━━ THE INPUT
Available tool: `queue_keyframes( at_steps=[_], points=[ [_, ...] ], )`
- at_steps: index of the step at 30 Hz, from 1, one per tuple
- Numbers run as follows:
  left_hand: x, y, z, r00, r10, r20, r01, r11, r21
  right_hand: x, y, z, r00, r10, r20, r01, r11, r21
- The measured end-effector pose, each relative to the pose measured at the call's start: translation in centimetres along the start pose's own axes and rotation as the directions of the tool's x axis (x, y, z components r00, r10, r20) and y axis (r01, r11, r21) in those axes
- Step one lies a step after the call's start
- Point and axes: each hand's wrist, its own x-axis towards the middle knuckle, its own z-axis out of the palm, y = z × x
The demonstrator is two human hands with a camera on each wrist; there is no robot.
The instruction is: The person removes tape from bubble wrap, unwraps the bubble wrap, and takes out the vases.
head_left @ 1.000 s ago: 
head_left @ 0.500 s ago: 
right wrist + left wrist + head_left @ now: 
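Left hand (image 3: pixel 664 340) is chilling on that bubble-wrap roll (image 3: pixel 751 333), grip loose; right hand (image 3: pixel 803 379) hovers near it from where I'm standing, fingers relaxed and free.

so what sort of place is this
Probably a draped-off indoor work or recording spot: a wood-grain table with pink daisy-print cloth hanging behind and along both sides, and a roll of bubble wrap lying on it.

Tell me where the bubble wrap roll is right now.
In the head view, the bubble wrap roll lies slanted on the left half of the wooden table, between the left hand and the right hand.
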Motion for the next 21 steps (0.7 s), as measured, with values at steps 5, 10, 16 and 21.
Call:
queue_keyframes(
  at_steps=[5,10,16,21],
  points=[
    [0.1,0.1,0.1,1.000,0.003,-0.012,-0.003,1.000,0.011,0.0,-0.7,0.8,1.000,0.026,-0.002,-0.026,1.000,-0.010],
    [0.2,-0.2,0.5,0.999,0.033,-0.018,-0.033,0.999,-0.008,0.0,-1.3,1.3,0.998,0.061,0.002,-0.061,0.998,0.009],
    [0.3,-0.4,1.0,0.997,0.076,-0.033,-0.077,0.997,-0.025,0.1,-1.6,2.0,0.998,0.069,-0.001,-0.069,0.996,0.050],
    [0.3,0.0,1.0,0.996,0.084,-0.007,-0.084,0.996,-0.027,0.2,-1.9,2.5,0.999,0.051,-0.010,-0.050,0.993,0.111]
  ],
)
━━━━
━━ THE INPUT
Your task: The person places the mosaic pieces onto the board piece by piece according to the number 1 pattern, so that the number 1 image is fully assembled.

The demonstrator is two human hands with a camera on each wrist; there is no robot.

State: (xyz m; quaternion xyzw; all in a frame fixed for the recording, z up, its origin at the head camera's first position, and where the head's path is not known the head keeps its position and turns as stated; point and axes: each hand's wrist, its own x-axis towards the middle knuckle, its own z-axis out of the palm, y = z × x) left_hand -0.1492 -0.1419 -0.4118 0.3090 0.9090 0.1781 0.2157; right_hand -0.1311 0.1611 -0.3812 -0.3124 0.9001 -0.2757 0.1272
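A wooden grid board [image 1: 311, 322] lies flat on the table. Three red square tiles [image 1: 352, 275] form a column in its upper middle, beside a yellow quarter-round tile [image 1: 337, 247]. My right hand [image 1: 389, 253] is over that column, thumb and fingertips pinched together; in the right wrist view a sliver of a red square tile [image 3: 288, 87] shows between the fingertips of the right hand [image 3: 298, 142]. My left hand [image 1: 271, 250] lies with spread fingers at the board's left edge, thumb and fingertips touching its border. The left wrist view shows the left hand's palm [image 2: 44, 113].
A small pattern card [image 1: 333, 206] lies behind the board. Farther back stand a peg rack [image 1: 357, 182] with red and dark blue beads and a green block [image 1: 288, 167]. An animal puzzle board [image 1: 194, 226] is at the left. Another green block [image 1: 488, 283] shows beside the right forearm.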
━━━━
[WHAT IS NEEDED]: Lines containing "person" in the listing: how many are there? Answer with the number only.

[SOLUTION TO THIS PROBLEM]: 2